The microarrays were prepared by using CodeLink slides (Amersham Biosciences, Piscataway, N.J.), designed to covalently immobilize amino (NH2)-modified oligonucleotides. The 5' NH2-modified zip code oligonucleotides, carrying an additional poly(dA)10 tail at their 5' ends, were diluted to 25 µM in 100 mM phosphate buffer (pH 8.5). Spotting was performed by using a contact-dispensing system (MicroGrid II; BioRobotics, Huntingdon, United Kingdom). The printed slides were processed according to the manufacturer's protocols. Eight arrays per slide were generated. Quality control of the printed surfaces was performed by sampling one slide from each deposition batch. This slide was hybridized with 1 µM 5' Cy3-labeled poly(dT)10 in a solution containing 5x SSC (1x SSC is 0.15 M NaCl plus 0.015 M sodium citrate) and 0.1 mg of salmon sperm DNA/ml at room temperature for 2 h and then washed for 15 min in 1x SSC. The fluorescent signal was controlled by laser scanning, as described below.
PCR amplifications from DNA samples.
The 16S rRNA gene and the internal transcribed spacer region were amplified with universal primer 16S27F (5'-AGAGTTTGATCMTGGCTCAG-3') (6) and cyanobacterium-specific primer 23S30R (5'-CCTCGCCTCTGTGTGCCTAGGT-3') (14, 25). The PCR amplifications were performed with a GeneAmp PCR system 9700 thermal cycler (Applied Biosystems, Foster City, Calif.). The reaction mixtures included 500 nM concentrations of each primer, 200 µM concentrations of each deoxynucleoside triphosphate, 10 mM Tris-HCl (pH 8.8), 1.5 mM MgCl2, 50 mM KCl, 0.1% (wt/vol) Triton X-100, 1 U of DyNAzyme DNA polymerase II (Finnzymes, Espoo, Finland), and 5 to 8 ng of genomic DNA in a final volume of 50 µl. Prior to amplification, the DNA was denatured for 5 min at 95°C. Amplification consisted of 30 cycles at 94°C for 45 s, 57°C for 45 s, and 72°C for 2 min. After the cycles, an extension step (10 min at 72°C) was performed. The PCR products were purified by using a GFX PCR DNA purification kit (Amersham), eluted in 50 µl of autoclaved water, and quantified with a BioAnalyzer 2100 (Agilent Technologies, Palo Alto, Calif.).
LDR.
The LDR was carried out in a final volume of 20 µl containing 20 mM Tris-HCl (pH 7.5), 20 mM KCl, 10 mM MgCl2, 0.1% NP-40, 0.01 mM ATP, 1 mM dithiothreitol, 250 fmol of each discriminating probe, 250 fmol of each common probe, 10 fmol of the hybridization control, and from 0.5 to 100 fmol of purified PCR products. After the reaction mixture was preheated for 2 min at 94°C and centrifuged for 1 min, 4 U of Pfu DNA ligase (Stratagene, La Jolla, Calif.) was added. The LDR was cycled for 30 rounds at 90°C for 30 s and at 60°C for 4 min in a GeneAmp PCR system 9700 thermal cycler.

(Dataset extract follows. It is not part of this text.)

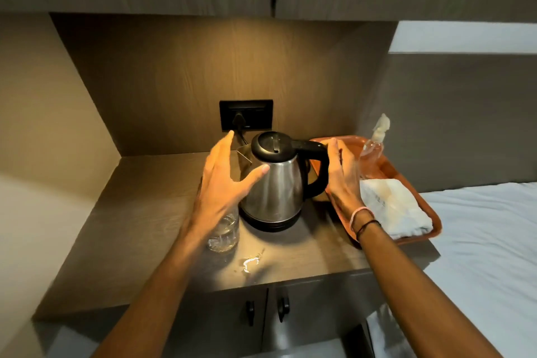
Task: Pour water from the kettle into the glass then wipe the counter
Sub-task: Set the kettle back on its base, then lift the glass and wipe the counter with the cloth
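Kettle (274,183) stands upright on its base, handle toward your right hand (341,174), which is spread open beside it. Your left hand (223,180), open and empty, hovers by the spout; the glass (225,234) sits below it.

Glossy steel kettle (276,189), matt wood-grain counter (139,212), clear glass (223,237)

No text, brand or number can be read anywhere. The folded white cloth (392,206) on the orange tray (418,237) carries faint grey marks that may be lettering, too blurred to make out. The steel kettle (276,183) shows no legible label, and the black wall socket (246,115) at the far side bears no readable marking.
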A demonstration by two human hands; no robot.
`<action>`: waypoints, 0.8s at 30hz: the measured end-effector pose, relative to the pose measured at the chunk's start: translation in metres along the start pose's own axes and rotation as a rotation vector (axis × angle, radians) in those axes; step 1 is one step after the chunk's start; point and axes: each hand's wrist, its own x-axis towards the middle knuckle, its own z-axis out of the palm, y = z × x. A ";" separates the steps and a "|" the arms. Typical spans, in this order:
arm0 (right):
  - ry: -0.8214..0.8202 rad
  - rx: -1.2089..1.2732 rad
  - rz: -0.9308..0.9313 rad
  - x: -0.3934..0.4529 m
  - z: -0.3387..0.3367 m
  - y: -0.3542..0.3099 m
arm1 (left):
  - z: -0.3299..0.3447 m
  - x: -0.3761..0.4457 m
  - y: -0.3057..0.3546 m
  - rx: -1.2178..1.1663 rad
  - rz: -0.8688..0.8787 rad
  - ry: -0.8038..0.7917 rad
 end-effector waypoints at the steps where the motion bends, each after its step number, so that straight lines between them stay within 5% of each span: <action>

Array hybridization, detection, and data analysis.
The hybridization mixture had a total volume of 65 µl and contained 20 µl of LDR mixture, 5x SSC, and 0.1 mg of salmon sperm DNA/ml. After heating at 94°C for 2 min and chilling on ice, the hybridization mixture was applied to the slide, on which the eight arrays were separated by Press-To-Seal silicone isolators (1.0 x 9 mm; Schleicher & Schuell BioScience, Dassel, Germany). Hybridization was carried out in a chamber in the dark at 65°C for 1 h in a temperature-controlled water bath. After hybridization, the slide was washed at 65°C for 15 min in prewarmed 1x SSC and 0.1% sodium dodecyl sulfate. Finally, the slide was dried by spinning at 80 x g for 3 min. The fluorescent signals were acquired at a 5-µm resolution by using a ScanArray 4000 laser-scanning system (PerkinElmer Life and Analytical Sciences, Boston, Mass.) with a green laser for Cy3 dye (
ex, 543 nm;
em, 570 nm). Both the laser and the photomultiplier (PMT) tube power were set between 70 and 95%, depending on the signal intensities. QuantArray quantitative microarray analysis software (PerkinElmer) was used to quantitate the fluorescent intensity of the spots. The fluorescent intensity values obtained from the replicated spots (four replicate spots for each group-specific probe and eight replicates for the universal probe) and replicated experiment sets (three separate LDR-universal array experiments) were analyzed, and the means and standard deviations were calculated.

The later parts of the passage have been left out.